● TASK TO COMPLETE:
Leaving pictures out, repeat word for word the line that has "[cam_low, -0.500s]" and each line that follows it to the end of the listing.
**********
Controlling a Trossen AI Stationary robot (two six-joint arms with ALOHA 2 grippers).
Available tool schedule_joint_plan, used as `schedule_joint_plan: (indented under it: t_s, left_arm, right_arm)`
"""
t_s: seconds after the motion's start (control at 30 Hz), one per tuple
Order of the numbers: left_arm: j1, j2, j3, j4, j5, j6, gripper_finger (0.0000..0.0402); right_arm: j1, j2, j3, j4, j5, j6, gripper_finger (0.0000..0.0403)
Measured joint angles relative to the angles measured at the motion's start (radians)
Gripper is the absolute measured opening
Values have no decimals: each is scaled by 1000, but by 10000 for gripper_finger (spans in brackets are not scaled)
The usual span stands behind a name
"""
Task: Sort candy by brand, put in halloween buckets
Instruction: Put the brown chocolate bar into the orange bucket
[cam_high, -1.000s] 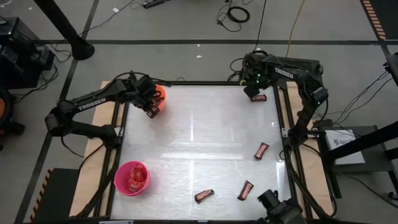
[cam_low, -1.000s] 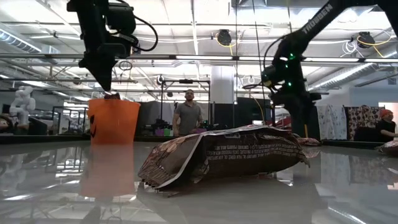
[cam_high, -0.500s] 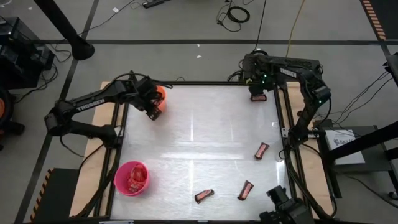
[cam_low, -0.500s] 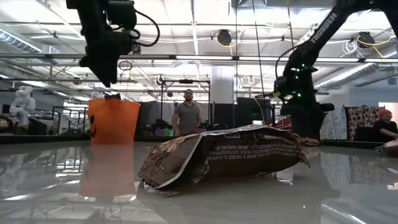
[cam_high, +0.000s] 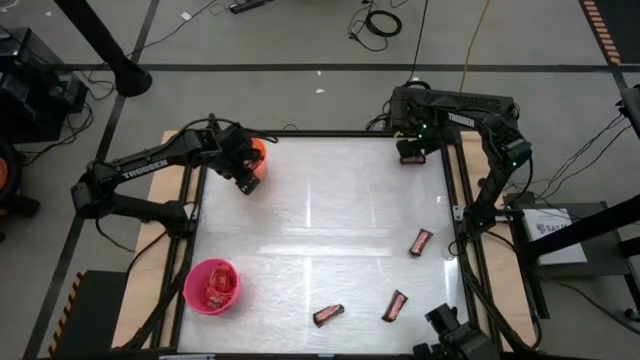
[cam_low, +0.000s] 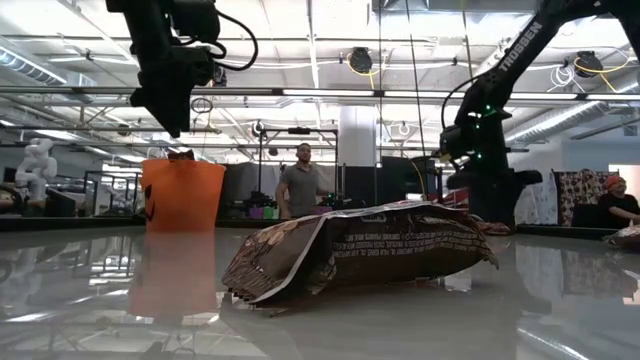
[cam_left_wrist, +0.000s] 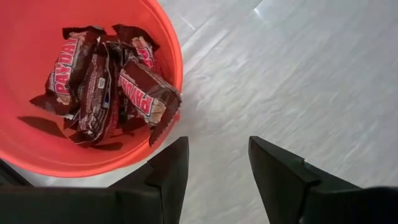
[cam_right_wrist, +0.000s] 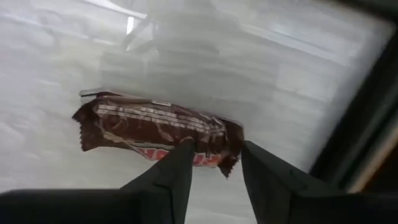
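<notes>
Right gripper (cam_right_wrist: 214, 165) straddles one end of a brown bar (cam_right_wrist: 155, 130), fingers closing across its long axis; left gripper (cam_left_wrist: 214, 162) hangs open beside the orange bucket (cam_left_wrist: 158, 37).

We get bright, even light from ceiling strips in the room, and the glossy white table (cam_high: 320, 215) throws streaky glare and mirror reflections. The right wrist view is smeared with motion blur around the candy bar (cam_right_wrist: 155, 130). The orange bucket (cam_left_wrist: 37, 149) looks sharp, its wrappers casting soft shadows inside.
</notes>
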Motion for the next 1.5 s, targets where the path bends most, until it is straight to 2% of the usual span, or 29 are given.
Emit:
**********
● PROBLEM SOLUTION:
[cam_low, -0.500s] 
[cam_high, +0.000s] 
[cam_low, +0.000s] 
[cam_left_wrist, +0.000s] 
[cam_right_wrist, +0.000s] 
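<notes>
Right gripper (cam_right_wrist: 214, 165) straddles one end of a brown bar (cam_right_wrist: 155, 130), fingers closing across its long axis; left gripper (cam_left_wrist: 214, 162) hangs open beside the orange bucket (cam_left_wrist: 158, 37).

We get bright, even light from ceiling strips in the room, and the glossy white table (cam_high: 320, 215) throws streaky glare and mirror reflections. The right wrist view is smeared with motion blur around the candy bar (cam_right_wrist: 155, 130). The orange bucket (cam_left_wrist: 37, 149) looks sharp, its wrappers casting soft shadows inside.
</notes>
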Motion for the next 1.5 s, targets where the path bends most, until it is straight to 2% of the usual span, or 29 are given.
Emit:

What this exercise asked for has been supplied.